Beni : des centaines de femmes ex-otages des ADF réinsérées dans la communauté
Elles sont plusieurs centaines, ces femmes et jeunes filles ex-otages des ADF réinsérées dans la communauté, enceintes ou allaitant des bébés des assaillants qu’elles ont eus dans la forêt. Elles endurent une stigmatisation traumatisante à leur passage avec ces grossesses ou ces bébés issus de l’esclavagisme sexuel.
Julienne N kunaNjingala, représentante des organisations féminines au sein de Ukweli Defection Comitee, UDC Beni, déplore une stigmatisation qui pourrait permettre à leurs bourreaux de multiplier ces bévues, mais aussi, empêcher les autres femmes et filles à faire défection dans les rangs des terroristes ADF. Elle appelle la communauté à faire preuve de résilience.

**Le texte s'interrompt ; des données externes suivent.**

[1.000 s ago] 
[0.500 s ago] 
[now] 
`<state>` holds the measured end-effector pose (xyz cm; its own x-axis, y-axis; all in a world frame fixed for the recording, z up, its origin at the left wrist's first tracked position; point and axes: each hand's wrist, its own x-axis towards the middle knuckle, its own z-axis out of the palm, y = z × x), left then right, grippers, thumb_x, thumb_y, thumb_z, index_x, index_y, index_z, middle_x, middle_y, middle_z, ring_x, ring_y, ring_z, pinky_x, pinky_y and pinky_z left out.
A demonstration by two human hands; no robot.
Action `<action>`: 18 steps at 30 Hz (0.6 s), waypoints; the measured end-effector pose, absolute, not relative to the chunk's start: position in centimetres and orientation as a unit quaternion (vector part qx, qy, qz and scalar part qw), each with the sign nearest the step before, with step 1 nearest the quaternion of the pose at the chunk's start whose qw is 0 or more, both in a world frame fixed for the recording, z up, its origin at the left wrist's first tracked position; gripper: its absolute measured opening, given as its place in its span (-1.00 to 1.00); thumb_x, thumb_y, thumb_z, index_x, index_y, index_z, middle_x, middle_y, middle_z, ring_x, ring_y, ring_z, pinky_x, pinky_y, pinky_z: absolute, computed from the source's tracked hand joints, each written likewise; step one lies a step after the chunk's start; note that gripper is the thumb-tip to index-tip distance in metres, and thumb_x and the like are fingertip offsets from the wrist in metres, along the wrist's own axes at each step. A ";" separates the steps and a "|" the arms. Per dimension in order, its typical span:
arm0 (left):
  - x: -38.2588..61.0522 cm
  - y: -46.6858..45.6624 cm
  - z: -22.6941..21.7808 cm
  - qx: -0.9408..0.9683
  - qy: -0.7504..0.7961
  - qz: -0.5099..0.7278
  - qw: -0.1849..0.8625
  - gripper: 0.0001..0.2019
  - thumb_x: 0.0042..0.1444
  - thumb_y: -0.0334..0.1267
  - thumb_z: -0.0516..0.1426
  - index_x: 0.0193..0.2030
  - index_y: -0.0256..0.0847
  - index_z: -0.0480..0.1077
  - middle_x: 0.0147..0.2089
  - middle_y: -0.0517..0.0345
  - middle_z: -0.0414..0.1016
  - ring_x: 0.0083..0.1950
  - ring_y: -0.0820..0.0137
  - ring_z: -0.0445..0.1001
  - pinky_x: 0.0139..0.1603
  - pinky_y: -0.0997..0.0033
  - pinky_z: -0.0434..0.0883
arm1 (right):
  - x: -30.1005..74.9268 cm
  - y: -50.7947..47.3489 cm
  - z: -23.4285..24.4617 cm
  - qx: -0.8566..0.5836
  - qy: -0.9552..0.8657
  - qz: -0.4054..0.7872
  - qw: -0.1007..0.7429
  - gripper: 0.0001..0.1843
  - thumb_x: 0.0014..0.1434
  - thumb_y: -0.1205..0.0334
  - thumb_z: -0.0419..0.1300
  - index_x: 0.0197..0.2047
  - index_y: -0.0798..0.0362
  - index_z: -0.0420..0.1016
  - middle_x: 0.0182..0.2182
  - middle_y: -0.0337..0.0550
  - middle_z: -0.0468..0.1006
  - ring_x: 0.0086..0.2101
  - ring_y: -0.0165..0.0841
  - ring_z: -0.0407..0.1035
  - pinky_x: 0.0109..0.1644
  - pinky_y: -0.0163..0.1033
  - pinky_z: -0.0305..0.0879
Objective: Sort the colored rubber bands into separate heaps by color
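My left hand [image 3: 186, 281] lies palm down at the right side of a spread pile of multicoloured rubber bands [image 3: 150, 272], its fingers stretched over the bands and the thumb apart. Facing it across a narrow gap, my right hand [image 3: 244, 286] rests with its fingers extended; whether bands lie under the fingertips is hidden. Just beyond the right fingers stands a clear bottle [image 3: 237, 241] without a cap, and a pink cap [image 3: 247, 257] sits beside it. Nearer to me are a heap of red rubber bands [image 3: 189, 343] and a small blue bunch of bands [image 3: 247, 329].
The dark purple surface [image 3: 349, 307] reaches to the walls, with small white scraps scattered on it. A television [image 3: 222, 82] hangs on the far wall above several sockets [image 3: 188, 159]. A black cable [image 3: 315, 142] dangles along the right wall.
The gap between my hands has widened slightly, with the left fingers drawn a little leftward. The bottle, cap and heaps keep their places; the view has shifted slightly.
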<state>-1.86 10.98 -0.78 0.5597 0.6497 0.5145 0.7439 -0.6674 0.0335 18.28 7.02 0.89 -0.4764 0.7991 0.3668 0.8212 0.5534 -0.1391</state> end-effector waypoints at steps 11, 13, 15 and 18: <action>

« Nous sommes en train de sensibiliser à la résilience, parce qu’une fille qui a été engrossée par les ADF, on ne voit pas la volonté dedans. Donc ça n’a jamais été volontaire, c’est une grossesse d’esclavagisme sexuel. Il ne faut pas qu’elle condamne l’enfant innocent issu de cette grossesse. C’est pour cela que nous insistons auprès des autorités religieuses de prêcher le pardon, la résilience, pour que ces filles-là engrossées soient acceptées dans la communauté », déclare-t-elle.
Pour rappel, au-moins sept cent quatre-vingt-deux ex-otages et combattants ADF ont déjà été réinsérés dans la communauté à l’espace de trois ans par l’organisation américaine BridgeWay, dans les provinces du Nord-Kivu et Ituri.